------ Recorded information ------

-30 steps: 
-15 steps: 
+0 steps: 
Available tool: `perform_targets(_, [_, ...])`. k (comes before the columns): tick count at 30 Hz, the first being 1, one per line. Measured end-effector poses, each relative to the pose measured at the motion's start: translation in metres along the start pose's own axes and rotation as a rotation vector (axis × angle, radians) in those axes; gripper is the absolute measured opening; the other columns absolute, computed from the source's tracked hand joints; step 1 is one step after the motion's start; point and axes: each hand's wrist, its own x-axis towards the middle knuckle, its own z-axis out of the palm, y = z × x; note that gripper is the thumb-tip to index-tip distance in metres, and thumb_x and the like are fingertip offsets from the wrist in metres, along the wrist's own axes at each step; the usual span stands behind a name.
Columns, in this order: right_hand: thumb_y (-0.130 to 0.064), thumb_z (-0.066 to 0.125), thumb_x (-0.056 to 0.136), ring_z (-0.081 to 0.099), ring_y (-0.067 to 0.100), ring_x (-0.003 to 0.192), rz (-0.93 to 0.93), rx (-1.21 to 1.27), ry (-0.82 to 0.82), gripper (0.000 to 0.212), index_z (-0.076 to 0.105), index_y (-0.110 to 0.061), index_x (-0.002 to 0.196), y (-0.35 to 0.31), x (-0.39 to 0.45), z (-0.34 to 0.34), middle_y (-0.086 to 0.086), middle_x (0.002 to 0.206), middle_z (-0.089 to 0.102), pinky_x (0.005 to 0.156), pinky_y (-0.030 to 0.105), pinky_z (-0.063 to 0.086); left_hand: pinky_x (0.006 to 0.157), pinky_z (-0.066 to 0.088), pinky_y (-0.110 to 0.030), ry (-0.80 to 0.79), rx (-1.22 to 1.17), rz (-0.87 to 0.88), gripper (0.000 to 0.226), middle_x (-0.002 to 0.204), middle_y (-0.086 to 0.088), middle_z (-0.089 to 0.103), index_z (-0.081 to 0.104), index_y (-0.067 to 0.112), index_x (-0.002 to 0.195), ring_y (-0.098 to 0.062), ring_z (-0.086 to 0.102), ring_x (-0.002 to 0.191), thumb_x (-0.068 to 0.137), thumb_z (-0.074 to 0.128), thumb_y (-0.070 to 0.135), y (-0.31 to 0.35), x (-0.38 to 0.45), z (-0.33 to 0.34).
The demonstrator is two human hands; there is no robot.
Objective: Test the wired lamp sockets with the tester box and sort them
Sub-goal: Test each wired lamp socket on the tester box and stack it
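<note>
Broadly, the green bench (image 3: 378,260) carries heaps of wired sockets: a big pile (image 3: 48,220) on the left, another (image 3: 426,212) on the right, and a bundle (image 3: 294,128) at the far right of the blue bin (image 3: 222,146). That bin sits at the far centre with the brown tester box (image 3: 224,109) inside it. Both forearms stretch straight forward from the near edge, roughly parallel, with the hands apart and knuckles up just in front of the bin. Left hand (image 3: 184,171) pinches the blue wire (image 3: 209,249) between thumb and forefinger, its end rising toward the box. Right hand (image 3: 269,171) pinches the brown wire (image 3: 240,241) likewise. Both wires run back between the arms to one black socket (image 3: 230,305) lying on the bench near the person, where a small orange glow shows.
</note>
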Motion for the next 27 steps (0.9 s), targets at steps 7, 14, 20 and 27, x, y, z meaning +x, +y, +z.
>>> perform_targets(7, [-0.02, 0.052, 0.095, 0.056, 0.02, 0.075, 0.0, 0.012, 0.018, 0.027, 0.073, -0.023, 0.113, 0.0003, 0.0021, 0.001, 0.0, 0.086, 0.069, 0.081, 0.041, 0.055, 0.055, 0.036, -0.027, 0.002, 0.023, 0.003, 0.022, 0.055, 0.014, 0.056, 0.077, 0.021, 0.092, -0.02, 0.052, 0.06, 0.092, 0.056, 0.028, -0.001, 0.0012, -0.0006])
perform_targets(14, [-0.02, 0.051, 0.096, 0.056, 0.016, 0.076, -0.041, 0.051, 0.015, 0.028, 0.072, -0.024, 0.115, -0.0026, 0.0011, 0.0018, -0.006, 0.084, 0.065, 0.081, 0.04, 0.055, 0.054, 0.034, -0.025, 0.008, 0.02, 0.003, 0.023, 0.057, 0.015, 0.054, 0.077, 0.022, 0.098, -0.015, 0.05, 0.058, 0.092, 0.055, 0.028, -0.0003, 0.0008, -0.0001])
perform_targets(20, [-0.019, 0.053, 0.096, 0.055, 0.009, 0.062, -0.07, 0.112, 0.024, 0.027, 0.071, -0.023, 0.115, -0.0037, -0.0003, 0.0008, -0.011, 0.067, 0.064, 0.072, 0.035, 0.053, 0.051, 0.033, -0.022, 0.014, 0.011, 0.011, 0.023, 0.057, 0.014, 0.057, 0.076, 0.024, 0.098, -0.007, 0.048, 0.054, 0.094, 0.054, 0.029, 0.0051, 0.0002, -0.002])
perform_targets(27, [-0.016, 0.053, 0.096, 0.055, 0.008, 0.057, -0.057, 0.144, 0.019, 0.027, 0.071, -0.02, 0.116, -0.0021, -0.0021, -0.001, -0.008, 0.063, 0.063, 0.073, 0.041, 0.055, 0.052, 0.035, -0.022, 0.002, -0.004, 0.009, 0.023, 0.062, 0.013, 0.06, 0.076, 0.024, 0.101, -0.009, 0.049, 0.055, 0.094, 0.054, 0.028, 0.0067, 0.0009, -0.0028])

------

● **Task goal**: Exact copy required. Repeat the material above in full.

● **Answer space**:
-30 steps: 
-15 steps: 
+0 steps: 
Available tool: `perform_targets(_, [_, ...])`. k (comes before the columns): tick count at 30 Hz, the first being 1, one per line. Measured end-effector poses, each relative to the pose measured at the motion's start: translation in metres along the start pose's own axes and rotation as a rotation vector (axis × angle, radians) in those axes; gripper is the absolute measured opening; the other columns absolute, computed from the source's tracked hand joints; step 1 is one step after the motion's start; point and axes: each hand's wrist, its own x-axis towards the middle knuckle, its own z-axis out of the palm, y = z × x; note that gripper is the thumb-tip to index-tip distance in metres, and thumb_x and the like are fingertip offsets from the wrist in metres, along the wrist's own axes at each step; the usual span stands behind a name.
Columns, in this order: right_hand: thumb_y (-0.130 to 0.064), thumb_z (-0.066 to 0.125), thumb_x (-0.056 to 0.136), ring_z (-0.081 to 0.099), ring_y (-0.067 to 0.100), ring_x (-0.003 to 0.192), rz (-0.93 to 0.93), rx (-1.21 to 1.27), ry (-0.82 to 0.82), gripper (0.000 to 0.212), index_z (-0.076 to 0.105), index_y (-0.110 to 0.061), index_x (-0.002 to 0.196), y (-0.35 to 0.31), x (-0.39 to 0.45), z (-0.34 to 0.34), middle_y (-0.086 to 0.086), middle_x (0.002 to 0.206), middle_z (-0.089 to 0.102), pinky_x (0.005 to 0.156), pinky_y (-0.030 to 0.105), pinky_z (-0.063 to 0.086); left_hand: pinky_x (0.006 to 0.157), pinky_z (-0.066 to 0.088), pinky_y (-0.110 to 0.030), ry (-0.80 to 0.79), rx (-1.22 to 1.17), rz (-0.87 to 0.88), gripper (0.000 to 0.226), middle_x (-0.002 to 0.204), middle_y (-0.086 to 0.088), middle_z (-0.089 to 0.103), index_z (-0.081 to 0.104), index_y (-0.067 to 0.112), index_x (-0.002 to 0.195), ring_y (-0.098 to 0.062), ring_z (-0.086 to 0.102), ring_x (-0.002 to 0.191), thumb_x (-0.068 to 0.137), thumb_z (-0.074 to 0.128), thumb_y (-0.070 to 0.135), y (-0.31 to 0.35), x (-0.38 to 0.45), z (-0.33 to 0.34).
The demonstrator is two human hands; there is no robot.
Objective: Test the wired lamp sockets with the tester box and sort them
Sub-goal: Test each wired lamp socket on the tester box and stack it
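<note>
Broadly, the green bench (image 3: 378,260) carries heaps of wired sockets: a big pile (image 3: 48,220) on the left, another (image 3: 426,212) on the right, and a bundle (image 3: 294,128) at the far right of the blue bin (image 3: 222,146). That bin sits at the far centre with the brown tester box (image 3: 224,109) inside it. Both forearms stretch straight forward from the near edge, roughly parallel, with the hands apart and knuckles up just in front of the bin. Left hand (image 3: 184,171) pinches the blue wire (image 3: 209,249) between thumb and forefinger, its end rising toward the box. Right hand (image 3: 269,171) pinches the brown wire (image 3: 240,241) likewise. Both wires run back between the arms to one black socket (image 3: 230,305) lying on the bench near the person, where a small orange glow shows.
</note>
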Motion for the next 27 steps (0.9 s), targets at steps 7, 14, 20 and 27, x, y, z meaning +x, +y, +z.
>>> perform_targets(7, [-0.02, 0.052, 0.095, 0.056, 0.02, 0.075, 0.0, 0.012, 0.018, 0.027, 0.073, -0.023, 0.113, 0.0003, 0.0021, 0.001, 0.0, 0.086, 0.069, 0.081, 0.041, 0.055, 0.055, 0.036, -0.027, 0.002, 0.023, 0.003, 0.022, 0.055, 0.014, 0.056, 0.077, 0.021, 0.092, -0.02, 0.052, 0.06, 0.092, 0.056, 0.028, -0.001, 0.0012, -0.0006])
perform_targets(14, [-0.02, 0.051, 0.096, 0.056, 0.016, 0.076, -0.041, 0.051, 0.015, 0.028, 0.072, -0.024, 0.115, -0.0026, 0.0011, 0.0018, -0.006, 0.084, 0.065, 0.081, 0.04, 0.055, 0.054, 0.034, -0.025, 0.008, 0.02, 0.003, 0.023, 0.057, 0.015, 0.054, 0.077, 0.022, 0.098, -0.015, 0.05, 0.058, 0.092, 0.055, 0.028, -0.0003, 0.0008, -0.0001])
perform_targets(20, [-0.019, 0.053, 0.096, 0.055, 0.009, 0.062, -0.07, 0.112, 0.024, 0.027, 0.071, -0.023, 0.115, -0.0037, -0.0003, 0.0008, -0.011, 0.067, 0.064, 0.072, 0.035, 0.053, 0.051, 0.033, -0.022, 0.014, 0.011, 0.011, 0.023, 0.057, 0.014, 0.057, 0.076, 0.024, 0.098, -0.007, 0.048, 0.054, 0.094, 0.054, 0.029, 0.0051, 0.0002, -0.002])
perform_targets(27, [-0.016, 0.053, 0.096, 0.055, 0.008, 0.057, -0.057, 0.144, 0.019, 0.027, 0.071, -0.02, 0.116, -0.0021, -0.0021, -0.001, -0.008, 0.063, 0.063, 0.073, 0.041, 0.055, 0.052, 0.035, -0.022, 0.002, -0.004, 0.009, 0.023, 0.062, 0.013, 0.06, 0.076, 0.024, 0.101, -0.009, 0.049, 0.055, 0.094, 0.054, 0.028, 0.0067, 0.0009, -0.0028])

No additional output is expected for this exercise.